(TASK ITEM) Write the listing out again word for word. Pictures do not belong in the copy.

= = = = = = =

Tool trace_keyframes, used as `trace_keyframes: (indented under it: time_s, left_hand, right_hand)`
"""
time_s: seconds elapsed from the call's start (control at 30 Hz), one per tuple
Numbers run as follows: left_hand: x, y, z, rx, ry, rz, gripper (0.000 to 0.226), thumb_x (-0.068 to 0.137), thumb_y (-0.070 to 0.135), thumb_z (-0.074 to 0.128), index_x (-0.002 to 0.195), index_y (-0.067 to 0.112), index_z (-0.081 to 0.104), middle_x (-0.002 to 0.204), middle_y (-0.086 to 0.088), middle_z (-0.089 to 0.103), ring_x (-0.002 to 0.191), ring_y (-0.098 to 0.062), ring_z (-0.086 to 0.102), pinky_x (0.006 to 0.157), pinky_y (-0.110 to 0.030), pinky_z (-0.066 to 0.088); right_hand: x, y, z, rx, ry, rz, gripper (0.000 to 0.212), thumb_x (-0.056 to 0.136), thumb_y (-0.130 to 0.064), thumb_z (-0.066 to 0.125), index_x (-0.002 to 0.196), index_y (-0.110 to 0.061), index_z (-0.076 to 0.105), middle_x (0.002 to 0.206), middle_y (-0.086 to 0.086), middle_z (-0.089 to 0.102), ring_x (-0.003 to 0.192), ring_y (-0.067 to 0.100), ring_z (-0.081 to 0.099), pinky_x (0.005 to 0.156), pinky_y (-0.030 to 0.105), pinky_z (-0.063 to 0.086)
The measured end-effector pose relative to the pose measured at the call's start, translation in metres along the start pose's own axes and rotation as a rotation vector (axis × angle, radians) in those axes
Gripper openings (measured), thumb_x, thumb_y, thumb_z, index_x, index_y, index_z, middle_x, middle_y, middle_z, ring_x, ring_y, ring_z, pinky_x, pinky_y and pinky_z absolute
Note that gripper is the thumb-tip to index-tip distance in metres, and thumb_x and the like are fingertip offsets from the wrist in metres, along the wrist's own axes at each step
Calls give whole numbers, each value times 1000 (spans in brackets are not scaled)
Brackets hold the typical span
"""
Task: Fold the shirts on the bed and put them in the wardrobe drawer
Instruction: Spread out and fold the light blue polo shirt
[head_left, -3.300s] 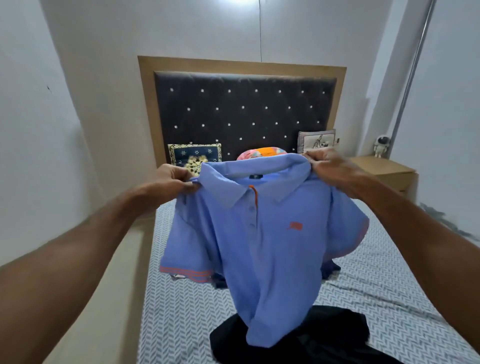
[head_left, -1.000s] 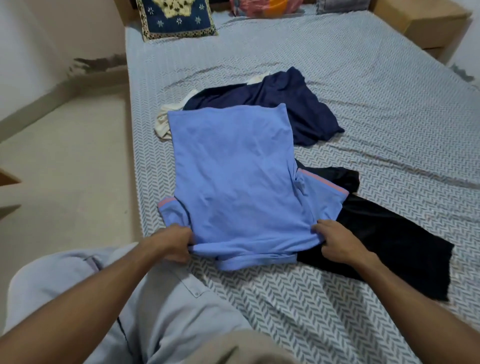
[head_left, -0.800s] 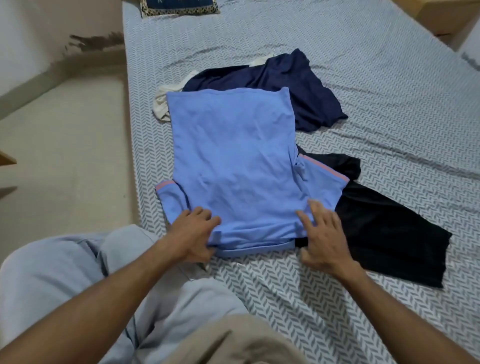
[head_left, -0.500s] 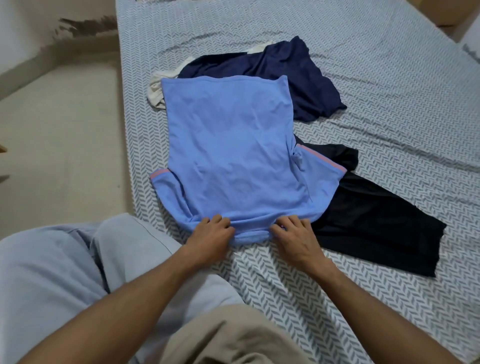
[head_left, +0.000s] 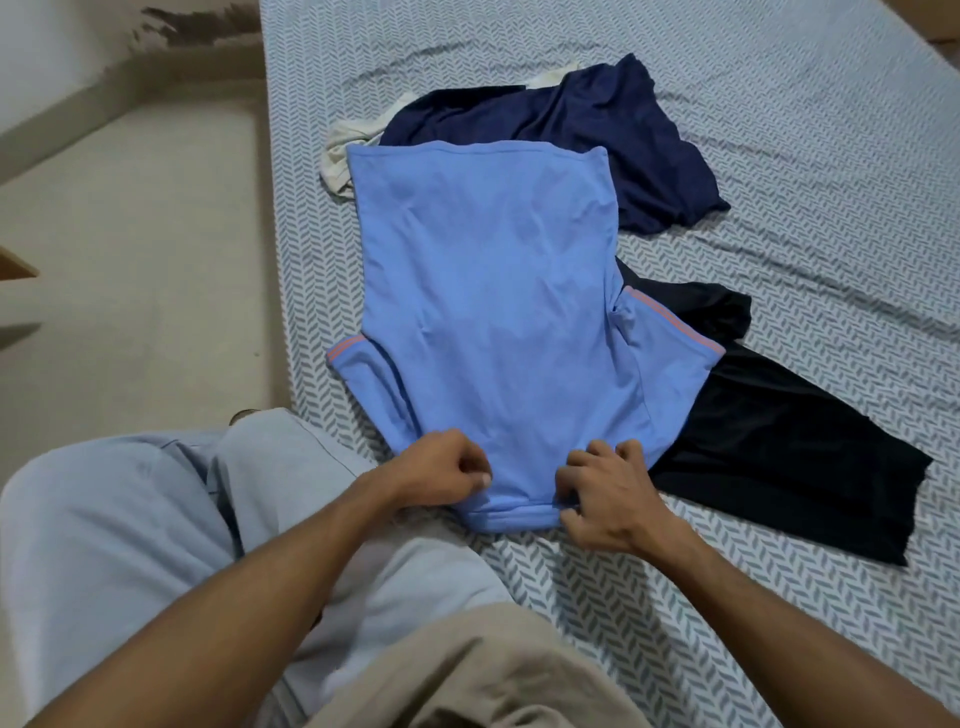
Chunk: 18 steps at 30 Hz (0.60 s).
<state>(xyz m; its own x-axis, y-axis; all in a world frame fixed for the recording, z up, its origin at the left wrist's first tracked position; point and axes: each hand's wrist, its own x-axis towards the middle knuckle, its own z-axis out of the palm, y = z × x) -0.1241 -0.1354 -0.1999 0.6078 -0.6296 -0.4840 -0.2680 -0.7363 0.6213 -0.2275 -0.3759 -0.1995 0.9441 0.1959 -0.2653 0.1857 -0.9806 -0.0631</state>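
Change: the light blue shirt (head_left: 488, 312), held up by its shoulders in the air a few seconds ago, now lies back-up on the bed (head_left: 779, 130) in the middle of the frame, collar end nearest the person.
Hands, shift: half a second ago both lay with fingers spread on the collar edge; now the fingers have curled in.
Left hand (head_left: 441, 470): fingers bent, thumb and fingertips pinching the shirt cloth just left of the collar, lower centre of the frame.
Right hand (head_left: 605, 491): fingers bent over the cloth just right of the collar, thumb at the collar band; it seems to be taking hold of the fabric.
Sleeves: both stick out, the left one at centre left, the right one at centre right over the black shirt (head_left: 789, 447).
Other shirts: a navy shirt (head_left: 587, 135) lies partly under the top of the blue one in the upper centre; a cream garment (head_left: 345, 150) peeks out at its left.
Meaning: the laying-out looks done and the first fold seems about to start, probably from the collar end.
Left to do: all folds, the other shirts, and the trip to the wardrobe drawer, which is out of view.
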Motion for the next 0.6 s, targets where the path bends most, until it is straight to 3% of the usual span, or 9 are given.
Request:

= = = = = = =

(YOUR SOLUTION)
Tool trace_keyframes, used as `trace_keyframes: (indented under it: time_s, left_hand, right_hand)`
"""
time_s: seconds elapsed from the call's start (control at 30 Hz), one per tuple
Numbers run as follows: left_hand: x, y, z, rx, ry, rz, gripper (0.000 to 0.226), thumb_x (-0.068 to 0.137), thumb_y (-0.070 to 0.135), thumb_z (-0.074 to 0.128), index_x (-0.002 to 0.195), index_y (-0.067 to 0.112), index_z (-0.081 to 0.104), middle_x (-0.002 to 0.204), middle_y (-0.086 to 0.088), middle_z (-0.089 to 0.103), ring_x (-0.002 to 0.191), ring_y (-0.098 to 0.062), ring_z (-0.086 to 0.102), pinky_x (0.006 to 0.157), pinky_y (-0.110 to 0.030), pinky_z (-0.066 to 0.088); right_hand: x, y, z, rx, ry, rz, gripper (0.000 to 0.212), thumb_x (-0.056 to 0.136), thumb_y (-0.130 to 0.064), thumb_z (-0.066 to 0.125), index_x (-0.002 to 0.196), index_y (-0.110 to 0.061), index_z (-0.076 to 0.105), middle_x (0.002 to 0.206), middle_y (-0.086 to 0.086), middle_z (-0.089 to 0.102), ring_x (-0.003 to 0.192), ring_y (-0.067 to 0.100), ring_z (-0.081 to 0.099), pinky_x (0.005 to 0.156), pinky_y (-0.030 to 0.105), pinky_z (-0.063 to 0.086)
The measured end-effector pose relative to the pose measured at the call's start, translation in metres along the start pose's own axes and rotation as a rotation vector (axis × angle, radians) in those axes
Gripper openings (measured), thumb_x, thumb_y, thumb_z, index_x, index_y, index_z, middle_x, middle_y, middle_z, ring_x, ring_y, ring_z, pinky_x, pinky_y and pinky_z absolute
Note that gripper is the thumb-tip to index-tip distance in metres, and thumb_x and the like are fingertip offsets from the wrist in metres, along the wrist's own axes at each step
Calls give whole numbers, each value times 1000 (spans in brackets are not scaled)
Brackets hold the typical span
"""
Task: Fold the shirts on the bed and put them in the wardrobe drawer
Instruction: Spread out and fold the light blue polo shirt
[head_left, -3.300s] 
[head_left, -1.000s] 
[head_left, -0.800s] 
[head_left, -0.500s] 
[head_left, +0.000s] 
Chunk: 18 steps at 30 Hz (0.60 s).
<state>(xyz m; its own x-axis, y-axis; all in a world frame fixed for the recording, z up, its origin at the left wrist's first tracked position; point and axes: each hand's wrist, its own x-axis towards the middle knuckle, its own z-axis out of the palm, y = z × x) -0.1241 -0.1354 -0.1999 0.6078 -0.6296 -0.4840 -0.2680 -0.7363 0.6213 -0.2275 -0.3759 -0.1995 0.9441 0.1959 -0.2653 0.1857 -0.9806 -0.0631</state>
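Change: the light blue shirt (head_left: 488, 312), held up by its shoulders in the air a few seconds ago, now lies back-up on the bed (head_left: 779, 130) in the middle of the frame, collar end nearest the person.
Hands, shift: half a second ago both lay with fingers spread on the collar edge; now the fingers have curled in.
Left hand (head_left: 441, 470): fingers bent, thumb and fingertips pinching the shirt cloth just left of the collar, lower centre of the frame.
Right hand (head_left: 605, 491): fingers bent over the cloth just right of the collar, thumb at the collar band; it seems to be taking hold of the fabric.
Sleeves: both stick out, the left one at centre left, the right one at centre right over the black shirt (head_left: 789, 447).
Other shirts: a navy shirt (head_left: 587, 135) lies partly under the top of the blue one in the upper centre; a cream garment (head_left: 345, 150) peeks out at its left.
Meaning: the laying-out looks done and the first fold seems about to start, probably from the collar end.
Left to do: all folds, the other shirts, and the trip to the wardrobe drawer, which is out of view.
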Motion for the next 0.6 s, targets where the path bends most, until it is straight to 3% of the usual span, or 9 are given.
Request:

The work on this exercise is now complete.